The name Pohnpei is made up of two local words meaning "upon a stone altar". Its capital is Palikir, but the main town is Kolonia. When it comes to tourism Pohnpei is refreshingly unspoiled and low key. It has no big hotels, no duty free shops or tour operators haggling for your business. What you will find are lots of natural attractions jungle hillsides and flowering hibiscus. The abundant rainfall the island's centre gets over 1000cm a year feeds a multitude of streams, rivers and tumbling waterfalls, and the uninhabited rainforest interior has soft, spongy ground and moss covered trees. The waters are clear and beautiful, and while there are no beaches, some can be found by taking a short boat ride. There is abundant marine life and snorkellers will be well rewarded.
The island is surrounded with lush, dense rainforest and its most obvious landmark is Sokehs Rock, a steep and slippery basalt cliff face. It can be climbed by the brave, and a guide is advisable. In the man-made stakes there are some Spanish stone walls and a German bell tower.
The ancient stone city of Nan Mandol is made up of 92 man-made islets dating back to AD1100. It was a most important political, social and religious centre and was the home of royalty and their servants. Natural 50 tonne basalt pillars which had formed on Pohnpei were quarried and hauled to Nan Mandol by raft, horizontally placed around the islets and filled with coral and rock. Sometimes Nan Mandol is called the Venice of Micronesia. Temples, burial vaults, meeting places and bathing areas were built with the upper town for priests and rituals and the lower part for administration.
Accommodation on Pohnpei is fairly basic, but one place stands out. Before tourism was even thought of, Patti and Bob Arthur visited Micronesia, fell in love with Pohnpei and decided to stay and build a hotel. The Village is made up of 20 thatched pole bungalows rather like treehouses, with necessary conveniences, but no phone, television or air-conditioning. The large screened windows give wonderful cooling breezes and views and the queen-size beds have nets. There is a restaurant, bar and you can organise trips to other islands from The Village.
Food on Pohnpei generally has either a Japanese (great sashimi!) or western influence.
The Federated States of Micronesia
Continental Airlines flies to Guam twice a week from Cairns with connections to Pohnpei.
Allways Dive Expeditions has six-night packages to Pohnpei including return economy airfares, transfers, share accommodations at The Village starting at $1516 from Cairns, $1896 from Brisbane, $2026 from Sydney, $2056 from Melbourne, $2208 from Adelaide, $2398 from Perth and $2506 from Darwin, per person. Conditions and surcharges apply.

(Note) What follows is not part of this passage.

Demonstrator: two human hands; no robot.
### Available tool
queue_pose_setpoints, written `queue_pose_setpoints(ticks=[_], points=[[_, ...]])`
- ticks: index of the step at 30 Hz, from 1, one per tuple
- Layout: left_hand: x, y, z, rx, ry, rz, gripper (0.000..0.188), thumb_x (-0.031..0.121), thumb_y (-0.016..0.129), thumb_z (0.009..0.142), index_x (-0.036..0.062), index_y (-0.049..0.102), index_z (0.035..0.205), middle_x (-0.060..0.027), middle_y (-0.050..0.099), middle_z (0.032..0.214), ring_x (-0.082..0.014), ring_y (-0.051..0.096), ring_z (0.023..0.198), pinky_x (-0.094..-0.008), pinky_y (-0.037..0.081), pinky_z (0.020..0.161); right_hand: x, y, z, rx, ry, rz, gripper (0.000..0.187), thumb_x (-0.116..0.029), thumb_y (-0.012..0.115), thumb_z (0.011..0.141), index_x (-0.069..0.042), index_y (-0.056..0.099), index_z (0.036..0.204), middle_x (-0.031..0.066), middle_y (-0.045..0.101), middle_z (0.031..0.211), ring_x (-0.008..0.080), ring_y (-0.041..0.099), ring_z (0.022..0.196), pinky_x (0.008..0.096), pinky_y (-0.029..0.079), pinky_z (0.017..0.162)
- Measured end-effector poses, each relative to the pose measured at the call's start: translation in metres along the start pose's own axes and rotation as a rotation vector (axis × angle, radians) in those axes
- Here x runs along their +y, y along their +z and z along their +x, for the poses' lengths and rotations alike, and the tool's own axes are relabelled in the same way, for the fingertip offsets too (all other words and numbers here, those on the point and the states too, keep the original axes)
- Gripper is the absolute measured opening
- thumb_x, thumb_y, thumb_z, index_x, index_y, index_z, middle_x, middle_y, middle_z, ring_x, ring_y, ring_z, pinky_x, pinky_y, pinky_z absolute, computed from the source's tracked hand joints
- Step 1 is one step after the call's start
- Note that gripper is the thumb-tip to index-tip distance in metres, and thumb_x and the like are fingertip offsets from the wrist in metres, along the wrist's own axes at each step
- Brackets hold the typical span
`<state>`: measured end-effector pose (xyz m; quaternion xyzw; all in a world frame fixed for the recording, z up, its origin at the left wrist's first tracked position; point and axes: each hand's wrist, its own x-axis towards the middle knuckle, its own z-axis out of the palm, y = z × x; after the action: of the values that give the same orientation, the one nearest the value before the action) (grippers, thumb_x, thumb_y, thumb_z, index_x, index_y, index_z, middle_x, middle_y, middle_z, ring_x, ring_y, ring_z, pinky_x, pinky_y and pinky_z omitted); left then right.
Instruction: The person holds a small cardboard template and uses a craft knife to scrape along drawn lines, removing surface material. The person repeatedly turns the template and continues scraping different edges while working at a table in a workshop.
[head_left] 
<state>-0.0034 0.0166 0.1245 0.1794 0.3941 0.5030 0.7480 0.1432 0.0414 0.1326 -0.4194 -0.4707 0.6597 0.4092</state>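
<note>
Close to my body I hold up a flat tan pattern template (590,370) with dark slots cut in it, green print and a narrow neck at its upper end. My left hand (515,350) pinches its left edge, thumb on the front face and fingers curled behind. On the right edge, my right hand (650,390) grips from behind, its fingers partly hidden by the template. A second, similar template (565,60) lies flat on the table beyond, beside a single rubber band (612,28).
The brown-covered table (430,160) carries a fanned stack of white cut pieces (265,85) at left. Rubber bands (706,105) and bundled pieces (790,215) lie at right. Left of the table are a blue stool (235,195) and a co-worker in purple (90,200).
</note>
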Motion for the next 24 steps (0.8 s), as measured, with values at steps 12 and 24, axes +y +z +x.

Please note prices are valid at time of transmission and to the best of our knowledge are inclusive of GST.
Melbourne 1800 338 239
(03) 9885 8863
Perth 1800 777 857
(08) 9284 0433www.allwaysdive.com.au
Box 339, PO Phonpei FM 96941
Ph: 0011 691 320 2797
Fax: 0011 691 320 email@example.com
Pohnpei Visitors Bureau
Ph: 0011 691 320 4851www.visit-pohnpei.fm
To book a flight, visit www.qantas.com.au
or call 13 13 13.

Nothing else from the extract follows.